Problem details
Look through the lines below for the word "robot", and copy every line that has it.

Information provided
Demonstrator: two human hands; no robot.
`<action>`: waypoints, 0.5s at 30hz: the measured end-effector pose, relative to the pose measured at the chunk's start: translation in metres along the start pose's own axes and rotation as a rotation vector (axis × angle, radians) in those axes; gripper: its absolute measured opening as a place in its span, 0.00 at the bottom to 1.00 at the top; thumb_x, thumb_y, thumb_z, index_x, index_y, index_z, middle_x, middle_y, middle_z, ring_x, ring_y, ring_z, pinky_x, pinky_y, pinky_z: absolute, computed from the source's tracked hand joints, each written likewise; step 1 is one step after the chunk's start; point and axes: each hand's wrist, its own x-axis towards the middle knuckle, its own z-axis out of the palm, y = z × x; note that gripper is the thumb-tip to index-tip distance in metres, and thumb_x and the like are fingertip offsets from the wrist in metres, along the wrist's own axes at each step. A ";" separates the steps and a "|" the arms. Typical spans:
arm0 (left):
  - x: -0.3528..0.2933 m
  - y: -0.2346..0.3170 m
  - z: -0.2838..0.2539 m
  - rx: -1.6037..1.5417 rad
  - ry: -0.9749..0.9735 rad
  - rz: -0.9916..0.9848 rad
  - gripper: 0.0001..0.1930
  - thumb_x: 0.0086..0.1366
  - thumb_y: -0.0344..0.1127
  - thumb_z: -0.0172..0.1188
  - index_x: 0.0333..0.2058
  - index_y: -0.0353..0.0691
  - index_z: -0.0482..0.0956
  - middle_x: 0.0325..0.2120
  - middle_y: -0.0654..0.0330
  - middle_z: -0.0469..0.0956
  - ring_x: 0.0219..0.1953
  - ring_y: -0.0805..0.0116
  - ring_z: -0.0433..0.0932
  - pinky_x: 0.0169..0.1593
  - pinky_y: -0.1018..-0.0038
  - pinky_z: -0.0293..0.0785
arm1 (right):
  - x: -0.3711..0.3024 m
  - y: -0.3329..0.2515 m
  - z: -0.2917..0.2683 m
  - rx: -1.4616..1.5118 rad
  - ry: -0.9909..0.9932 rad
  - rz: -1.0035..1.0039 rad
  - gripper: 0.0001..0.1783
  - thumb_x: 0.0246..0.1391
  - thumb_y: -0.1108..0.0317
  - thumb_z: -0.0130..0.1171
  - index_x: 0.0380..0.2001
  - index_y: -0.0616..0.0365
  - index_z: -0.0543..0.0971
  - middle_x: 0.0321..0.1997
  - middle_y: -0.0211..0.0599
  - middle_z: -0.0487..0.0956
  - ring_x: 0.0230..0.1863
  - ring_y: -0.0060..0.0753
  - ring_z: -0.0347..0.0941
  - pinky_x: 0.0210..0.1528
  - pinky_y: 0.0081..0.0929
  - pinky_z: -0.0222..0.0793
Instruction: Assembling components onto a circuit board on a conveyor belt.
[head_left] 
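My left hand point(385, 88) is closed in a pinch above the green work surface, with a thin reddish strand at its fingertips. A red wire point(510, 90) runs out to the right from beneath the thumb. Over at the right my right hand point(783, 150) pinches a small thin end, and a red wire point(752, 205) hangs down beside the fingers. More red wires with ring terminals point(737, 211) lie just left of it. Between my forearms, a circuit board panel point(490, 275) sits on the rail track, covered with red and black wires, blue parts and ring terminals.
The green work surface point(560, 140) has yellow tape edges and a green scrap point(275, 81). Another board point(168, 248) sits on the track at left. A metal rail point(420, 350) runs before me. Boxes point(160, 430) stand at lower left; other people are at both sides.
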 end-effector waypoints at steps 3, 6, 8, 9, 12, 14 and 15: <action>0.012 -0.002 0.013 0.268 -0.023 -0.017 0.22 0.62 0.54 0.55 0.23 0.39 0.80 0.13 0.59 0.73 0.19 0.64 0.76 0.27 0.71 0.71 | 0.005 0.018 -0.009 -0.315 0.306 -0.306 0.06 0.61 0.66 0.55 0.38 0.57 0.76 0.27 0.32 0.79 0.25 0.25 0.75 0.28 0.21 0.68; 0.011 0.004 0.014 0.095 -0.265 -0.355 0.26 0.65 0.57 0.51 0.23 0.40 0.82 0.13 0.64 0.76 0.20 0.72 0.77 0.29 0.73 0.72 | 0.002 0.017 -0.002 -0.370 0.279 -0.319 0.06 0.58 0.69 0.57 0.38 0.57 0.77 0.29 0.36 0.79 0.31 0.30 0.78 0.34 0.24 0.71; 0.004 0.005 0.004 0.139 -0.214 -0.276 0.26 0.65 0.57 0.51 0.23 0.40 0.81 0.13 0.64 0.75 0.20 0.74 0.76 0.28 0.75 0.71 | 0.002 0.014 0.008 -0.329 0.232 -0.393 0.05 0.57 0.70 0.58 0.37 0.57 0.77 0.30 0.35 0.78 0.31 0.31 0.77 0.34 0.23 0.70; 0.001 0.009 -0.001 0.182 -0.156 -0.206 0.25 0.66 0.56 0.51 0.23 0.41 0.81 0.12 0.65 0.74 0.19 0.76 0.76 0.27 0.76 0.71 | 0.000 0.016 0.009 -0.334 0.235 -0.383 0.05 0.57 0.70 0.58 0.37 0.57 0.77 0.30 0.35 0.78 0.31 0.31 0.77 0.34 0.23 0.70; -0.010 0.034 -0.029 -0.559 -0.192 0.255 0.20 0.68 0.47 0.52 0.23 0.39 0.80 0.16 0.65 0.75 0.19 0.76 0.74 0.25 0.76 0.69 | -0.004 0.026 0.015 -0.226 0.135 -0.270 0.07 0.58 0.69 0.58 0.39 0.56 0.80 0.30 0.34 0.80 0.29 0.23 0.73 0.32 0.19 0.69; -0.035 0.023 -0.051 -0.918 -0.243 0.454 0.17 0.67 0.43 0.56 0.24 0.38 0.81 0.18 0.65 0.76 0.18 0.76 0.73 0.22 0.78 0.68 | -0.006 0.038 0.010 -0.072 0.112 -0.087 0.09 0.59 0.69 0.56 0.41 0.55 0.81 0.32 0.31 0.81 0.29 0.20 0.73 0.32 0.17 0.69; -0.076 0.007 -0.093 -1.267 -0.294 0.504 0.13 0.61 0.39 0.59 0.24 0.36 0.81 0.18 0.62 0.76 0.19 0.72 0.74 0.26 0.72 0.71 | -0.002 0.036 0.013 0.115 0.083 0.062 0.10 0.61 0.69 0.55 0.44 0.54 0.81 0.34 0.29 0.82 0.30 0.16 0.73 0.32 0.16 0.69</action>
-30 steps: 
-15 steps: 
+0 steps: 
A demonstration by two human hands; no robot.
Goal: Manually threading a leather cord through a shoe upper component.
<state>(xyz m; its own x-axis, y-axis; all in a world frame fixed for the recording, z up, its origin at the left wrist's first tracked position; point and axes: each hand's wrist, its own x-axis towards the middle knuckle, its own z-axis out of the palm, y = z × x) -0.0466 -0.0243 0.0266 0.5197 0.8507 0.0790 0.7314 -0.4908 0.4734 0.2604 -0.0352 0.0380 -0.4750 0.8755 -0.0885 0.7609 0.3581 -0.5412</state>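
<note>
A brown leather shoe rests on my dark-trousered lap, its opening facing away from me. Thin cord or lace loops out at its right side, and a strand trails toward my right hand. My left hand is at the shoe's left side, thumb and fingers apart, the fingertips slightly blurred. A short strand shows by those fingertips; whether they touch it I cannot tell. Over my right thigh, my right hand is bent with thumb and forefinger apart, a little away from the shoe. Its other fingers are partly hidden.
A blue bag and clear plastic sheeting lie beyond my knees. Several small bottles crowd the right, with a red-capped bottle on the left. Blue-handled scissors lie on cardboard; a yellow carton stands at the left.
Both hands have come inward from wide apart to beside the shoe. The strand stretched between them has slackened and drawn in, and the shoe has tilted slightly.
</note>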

Written answer
Demonstrator: two human hands; no robot.
A demonstration by two human hands; no robot.

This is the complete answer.